The RegEx (ECMAScript) I have built mostly works:
https://regex101.com/r/iEzalU/1
/(label(:|\+))?(\w+)(?:_(\d+))?/gi
However, the (\w+)
part acts greedy, and overtakes the (?:_(\d+))?
part.
Adding a ?
to make \w+
non-greedy (\w+?)
works, but now I have a capturing token for each character matched by \w
How can I make this regex such that \w+
acts greedy but still does not overtake the _(\d+)
part?
Otherwise, is it possible to capture all tokens matched by the non-greedy \w+?
, as a single match? (some capturing/non-capturing groups magic?)
When creating regular expressions, it is a good idea to think about your expected match boundaries.
You know you need to match substrings in a longer string, so $
and \z
can be excluded at once.
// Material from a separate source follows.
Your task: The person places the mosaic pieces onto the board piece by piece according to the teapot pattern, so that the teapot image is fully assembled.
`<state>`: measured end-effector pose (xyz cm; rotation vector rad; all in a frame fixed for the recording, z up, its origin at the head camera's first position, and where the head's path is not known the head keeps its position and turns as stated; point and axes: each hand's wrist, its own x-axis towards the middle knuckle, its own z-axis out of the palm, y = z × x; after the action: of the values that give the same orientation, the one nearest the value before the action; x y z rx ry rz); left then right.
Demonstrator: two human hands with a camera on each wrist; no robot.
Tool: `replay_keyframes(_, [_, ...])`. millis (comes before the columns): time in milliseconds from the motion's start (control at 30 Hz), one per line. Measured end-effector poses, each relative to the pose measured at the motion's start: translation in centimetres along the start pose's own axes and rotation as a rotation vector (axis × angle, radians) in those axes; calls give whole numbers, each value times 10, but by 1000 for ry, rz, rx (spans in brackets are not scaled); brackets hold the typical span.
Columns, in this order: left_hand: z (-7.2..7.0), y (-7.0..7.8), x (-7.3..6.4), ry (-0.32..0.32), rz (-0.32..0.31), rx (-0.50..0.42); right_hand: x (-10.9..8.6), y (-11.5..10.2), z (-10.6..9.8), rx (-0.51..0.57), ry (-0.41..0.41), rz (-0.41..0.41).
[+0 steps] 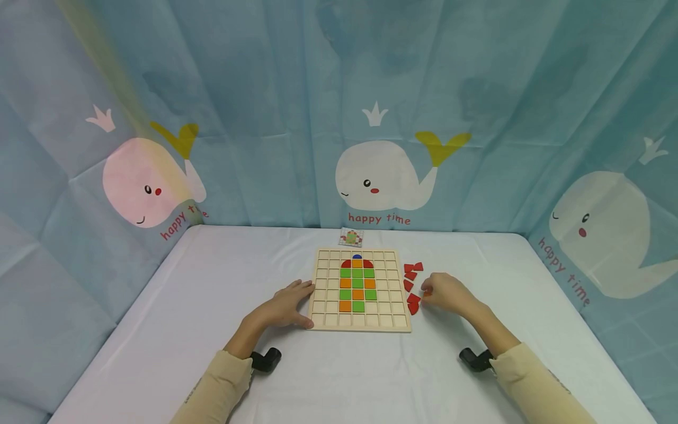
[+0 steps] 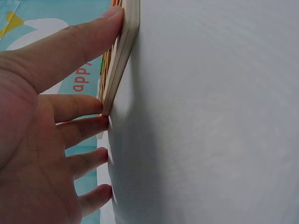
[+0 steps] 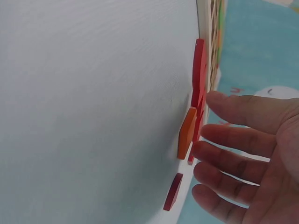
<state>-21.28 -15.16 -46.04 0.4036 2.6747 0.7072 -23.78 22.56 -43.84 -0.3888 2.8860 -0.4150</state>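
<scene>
Head view: I have the wooden board (image 1: 325,319) flat on the white table (image 1: 318,377), coloured tiles (image 1: 358,272) set in its middle squares. A picture card (image 1: 351,237) lies just beyond the far edge; loose red pieces (image 1: 408,285) lie beside the right edge. Left hand (image 1: 286,306) touches the board's left side; right hand (image 1: 447,292) is over an orange piece (image 1: 426,293) near the red ones.

Left wrist view: grip spread, fingers straight, thumb against the board's edge.

Right wrist view: grip unclosed, thumb apart from fingers. Orange piece just before the fingertips; contact, I cannot tell.
</scene>
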Motion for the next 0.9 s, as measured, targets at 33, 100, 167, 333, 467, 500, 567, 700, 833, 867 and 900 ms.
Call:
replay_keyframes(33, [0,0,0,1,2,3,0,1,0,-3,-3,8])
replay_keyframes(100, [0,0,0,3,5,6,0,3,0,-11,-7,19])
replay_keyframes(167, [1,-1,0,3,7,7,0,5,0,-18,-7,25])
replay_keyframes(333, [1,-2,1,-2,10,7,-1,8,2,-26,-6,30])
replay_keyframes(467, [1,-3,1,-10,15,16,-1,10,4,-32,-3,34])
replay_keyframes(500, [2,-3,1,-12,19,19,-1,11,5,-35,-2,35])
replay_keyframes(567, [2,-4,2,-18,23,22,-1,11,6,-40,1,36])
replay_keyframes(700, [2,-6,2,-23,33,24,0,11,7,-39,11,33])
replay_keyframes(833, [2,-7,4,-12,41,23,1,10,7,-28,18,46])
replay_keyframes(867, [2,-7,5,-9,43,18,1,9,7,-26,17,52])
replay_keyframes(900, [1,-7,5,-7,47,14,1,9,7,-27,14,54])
Digits, letters, underscores are all word characters matched with \w
, so you want to match all up to a character other than a word character (or, potentially, till the end of string).
I suggest using
(label[:+])?(\w+?)(?:_(\d+))?\b
See the regex demo
Details:
(label[:+])?
- an optional Group 1: label
and then a :
or +
(\w+?)
- Group 2: one or more word chars as few as possible(?:_(\d+))?
- an optional sequence of: _
and then one or more digits captured into Group 3\b
- the next char can only be a non-word char or end of string should follow.